** Source records follows **

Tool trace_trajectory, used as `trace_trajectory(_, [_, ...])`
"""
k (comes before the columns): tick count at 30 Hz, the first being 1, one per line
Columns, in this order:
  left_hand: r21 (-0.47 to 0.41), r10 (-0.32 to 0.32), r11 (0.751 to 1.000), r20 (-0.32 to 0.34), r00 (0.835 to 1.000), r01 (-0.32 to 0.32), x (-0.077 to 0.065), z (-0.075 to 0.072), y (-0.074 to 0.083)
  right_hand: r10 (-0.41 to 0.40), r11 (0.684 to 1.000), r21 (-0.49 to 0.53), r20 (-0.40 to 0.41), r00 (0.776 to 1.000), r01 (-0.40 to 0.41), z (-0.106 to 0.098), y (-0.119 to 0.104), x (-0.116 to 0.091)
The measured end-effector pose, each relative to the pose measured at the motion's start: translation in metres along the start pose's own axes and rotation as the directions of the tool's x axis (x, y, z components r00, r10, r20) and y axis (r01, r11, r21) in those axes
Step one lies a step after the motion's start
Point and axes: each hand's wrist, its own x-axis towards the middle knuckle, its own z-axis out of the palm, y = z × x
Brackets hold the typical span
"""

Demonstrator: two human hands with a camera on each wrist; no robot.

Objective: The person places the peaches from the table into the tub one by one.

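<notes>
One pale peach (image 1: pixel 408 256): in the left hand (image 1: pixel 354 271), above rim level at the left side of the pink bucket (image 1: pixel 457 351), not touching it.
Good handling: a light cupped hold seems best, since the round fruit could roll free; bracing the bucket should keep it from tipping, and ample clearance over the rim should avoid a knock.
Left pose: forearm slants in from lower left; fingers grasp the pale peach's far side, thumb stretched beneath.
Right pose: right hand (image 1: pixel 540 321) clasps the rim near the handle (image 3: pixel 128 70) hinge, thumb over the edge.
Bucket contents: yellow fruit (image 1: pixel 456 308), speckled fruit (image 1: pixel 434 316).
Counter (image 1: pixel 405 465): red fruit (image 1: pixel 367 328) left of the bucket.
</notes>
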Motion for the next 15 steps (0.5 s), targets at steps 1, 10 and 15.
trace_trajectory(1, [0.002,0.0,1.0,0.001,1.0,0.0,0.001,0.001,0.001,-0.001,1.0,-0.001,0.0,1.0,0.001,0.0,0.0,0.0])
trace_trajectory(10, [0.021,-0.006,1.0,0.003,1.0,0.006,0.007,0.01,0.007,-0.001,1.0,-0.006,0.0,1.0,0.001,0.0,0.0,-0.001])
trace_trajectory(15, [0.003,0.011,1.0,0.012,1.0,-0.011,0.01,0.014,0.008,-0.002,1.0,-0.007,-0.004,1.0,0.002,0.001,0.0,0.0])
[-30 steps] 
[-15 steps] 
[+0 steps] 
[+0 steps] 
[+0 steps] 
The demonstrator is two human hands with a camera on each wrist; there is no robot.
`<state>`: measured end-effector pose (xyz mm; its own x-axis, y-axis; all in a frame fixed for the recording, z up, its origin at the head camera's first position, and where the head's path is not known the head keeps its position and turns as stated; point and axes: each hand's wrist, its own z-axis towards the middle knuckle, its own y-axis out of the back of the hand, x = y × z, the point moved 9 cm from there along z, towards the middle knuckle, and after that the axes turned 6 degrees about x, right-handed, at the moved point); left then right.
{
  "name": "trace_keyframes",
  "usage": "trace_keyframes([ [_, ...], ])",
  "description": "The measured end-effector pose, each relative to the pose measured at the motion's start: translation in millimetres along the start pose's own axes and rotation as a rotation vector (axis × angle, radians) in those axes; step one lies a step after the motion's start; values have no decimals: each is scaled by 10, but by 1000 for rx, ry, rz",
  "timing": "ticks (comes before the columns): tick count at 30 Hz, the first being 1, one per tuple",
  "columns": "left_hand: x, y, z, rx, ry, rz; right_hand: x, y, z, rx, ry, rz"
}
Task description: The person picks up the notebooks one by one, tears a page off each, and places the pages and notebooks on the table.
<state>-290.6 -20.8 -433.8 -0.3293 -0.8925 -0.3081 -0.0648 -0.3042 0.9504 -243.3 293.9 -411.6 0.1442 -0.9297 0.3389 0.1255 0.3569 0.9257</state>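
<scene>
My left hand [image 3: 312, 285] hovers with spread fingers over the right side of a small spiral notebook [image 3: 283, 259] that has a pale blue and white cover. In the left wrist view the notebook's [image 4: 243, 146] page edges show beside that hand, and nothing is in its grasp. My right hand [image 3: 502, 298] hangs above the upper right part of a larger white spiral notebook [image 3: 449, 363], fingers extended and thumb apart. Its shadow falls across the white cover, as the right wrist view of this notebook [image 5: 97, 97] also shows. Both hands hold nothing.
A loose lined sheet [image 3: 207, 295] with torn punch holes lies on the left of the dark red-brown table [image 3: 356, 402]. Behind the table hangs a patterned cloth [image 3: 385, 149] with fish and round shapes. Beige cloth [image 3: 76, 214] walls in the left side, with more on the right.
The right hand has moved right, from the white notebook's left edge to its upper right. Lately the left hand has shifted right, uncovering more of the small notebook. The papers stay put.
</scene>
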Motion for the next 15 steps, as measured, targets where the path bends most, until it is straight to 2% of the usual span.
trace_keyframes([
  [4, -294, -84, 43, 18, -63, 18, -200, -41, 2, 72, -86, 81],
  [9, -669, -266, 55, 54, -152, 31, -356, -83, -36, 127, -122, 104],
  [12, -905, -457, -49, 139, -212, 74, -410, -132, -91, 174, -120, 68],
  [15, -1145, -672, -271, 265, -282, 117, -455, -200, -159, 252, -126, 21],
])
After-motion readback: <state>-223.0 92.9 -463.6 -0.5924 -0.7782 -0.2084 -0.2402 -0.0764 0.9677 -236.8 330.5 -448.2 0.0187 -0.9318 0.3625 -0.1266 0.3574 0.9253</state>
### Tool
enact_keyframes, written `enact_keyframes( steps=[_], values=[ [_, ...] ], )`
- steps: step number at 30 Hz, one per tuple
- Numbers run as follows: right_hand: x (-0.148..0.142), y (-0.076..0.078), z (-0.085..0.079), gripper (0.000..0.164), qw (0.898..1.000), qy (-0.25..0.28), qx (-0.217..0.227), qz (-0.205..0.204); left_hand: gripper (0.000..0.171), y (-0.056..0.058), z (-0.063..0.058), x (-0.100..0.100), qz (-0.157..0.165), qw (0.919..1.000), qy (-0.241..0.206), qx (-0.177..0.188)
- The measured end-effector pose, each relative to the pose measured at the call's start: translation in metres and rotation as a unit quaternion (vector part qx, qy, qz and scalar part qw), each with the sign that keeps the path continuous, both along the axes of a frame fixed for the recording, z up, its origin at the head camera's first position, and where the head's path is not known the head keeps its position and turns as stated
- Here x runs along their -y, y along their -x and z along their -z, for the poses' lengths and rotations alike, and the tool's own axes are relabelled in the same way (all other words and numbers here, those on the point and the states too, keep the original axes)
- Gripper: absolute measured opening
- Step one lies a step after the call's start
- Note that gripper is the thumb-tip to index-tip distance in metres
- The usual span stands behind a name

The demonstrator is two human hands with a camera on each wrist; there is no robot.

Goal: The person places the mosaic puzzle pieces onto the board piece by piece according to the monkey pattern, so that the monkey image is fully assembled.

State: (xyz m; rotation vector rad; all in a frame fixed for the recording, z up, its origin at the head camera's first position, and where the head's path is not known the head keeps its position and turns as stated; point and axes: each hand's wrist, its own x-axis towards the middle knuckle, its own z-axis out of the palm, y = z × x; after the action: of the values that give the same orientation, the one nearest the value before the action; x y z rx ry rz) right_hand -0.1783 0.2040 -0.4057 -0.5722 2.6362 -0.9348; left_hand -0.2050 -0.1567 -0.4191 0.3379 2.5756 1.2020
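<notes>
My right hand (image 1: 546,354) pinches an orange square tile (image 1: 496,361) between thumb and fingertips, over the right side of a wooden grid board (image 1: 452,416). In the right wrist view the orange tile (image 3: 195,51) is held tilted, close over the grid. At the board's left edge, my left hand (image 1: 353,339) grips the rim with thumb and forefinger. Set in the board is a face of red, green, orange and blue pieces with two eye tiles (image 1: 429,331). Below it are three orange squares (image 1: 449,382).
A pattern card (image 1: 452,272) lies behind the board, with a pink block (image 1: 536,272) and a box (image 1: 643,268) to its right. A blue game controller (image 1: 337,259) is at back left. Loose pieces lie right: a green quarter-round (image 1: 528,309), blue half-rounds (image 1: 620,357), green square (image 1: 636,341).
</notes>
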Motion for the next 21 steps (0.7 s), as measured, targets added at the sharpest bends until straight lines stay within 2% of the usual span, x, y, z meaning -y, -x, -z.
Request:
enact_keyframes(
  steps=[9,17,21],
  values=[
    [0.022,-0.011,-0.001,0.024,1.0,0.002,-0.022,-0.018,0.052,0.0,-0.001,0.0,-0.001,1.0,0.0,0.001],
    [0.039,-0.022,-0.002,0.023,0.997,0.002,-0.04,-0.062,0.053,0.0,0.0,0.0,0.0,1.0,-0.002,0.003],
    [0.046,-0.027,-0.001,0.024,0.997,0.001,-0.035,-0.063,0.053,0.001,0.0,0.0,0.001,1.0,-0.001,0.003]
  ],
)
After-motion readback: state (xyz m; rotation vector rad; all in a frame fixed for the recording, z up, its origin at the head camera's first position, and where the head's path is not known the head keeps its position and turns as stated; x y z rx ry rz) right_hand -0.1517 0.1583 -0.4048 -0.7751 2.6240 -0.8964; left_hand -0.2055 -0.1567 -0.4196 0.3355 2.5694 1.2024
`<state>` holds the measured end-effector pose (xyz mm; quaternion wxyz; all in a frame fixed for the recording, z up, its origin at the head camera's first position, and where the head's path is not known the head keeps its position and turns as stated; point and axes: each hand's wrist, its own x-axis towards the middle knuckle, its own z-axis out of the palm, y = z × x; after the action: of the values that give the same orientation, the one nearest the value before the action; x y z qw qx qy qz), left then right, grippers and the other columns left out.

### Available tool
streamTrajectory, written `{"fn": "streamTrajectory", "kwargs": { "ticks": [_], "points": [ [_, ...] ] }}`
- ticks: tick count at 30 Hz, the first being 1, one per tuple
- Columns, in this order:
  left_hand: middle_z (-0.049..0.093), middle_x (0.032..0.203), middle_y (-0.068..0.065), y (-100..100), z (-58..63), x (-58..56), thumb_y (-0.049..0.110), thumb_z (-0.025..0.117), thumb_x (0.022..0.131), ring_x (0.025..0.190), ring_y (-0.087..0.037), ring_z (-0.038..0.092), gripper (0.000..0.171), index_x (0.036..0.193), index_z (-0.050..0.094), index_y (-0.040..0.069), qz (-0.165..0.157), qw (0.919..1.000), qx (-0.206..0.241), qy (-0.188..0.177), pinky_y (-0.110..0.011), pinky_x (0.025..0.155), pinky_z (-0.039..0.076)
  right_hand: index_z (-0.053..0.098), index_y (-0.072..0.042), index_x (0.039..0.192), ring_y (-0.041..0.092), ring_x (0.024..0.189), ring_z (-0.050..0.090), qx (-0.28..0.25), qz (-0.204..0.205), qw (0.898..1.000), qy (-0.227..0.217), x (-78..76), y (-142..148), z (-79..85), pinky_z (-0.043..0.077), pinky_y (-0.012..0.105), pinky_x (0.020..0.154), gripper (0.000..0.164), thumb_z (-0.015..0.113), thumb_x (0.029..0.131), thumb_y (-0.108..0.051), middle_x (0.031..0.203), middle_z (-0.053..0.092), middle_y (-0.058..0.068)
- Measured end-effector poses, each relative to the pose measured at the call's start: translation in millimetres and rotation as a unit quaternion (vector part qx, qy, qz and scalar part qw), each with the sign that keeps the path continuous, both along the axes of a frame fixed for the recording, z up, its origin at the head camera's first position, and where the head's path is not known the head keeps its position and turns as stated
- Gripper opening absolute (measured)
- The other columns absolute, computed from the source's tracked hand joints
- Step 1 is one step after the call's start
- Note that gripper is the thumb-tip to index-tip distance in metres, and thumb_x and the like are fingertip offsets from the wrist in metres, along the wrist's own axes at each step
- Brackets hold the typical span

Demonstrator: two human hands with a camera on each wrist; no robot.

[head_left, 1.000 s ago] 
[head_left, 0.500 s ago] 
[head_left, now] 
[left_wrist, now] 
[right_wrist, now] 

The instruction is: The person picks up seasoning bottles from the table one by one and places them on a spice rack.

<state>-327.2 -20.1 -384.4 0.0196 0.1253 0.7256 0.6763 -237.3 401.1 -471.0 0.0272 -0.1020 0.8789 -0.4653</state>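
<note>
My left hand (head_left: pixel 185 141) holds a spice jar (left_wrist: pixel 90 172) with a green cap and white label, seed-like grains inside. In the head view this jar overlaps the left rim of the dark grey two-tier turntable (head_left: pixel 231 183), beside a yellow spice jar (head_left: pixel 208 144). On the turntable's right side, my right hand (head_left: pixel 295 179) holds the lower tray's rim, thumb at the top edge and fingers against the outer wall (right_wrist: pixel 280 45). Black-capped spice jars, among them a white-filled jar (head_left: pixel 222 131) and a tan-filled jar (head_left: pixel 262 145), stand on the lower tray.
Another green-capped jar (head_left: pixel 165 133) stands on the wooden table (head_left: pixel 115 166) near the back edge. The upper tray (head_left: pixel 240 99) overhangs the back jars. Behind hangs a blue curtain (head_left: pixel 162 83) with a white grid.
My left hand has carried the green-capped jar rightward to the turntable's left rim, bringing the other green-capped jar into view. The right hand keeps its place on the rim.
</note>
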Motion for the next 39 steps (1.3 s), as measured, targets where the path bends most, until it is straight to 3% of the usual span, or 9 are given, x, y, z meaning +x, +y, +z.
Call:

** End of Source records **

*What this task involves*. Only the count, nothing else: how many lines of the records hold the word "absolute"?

*Response for this exercise*. 3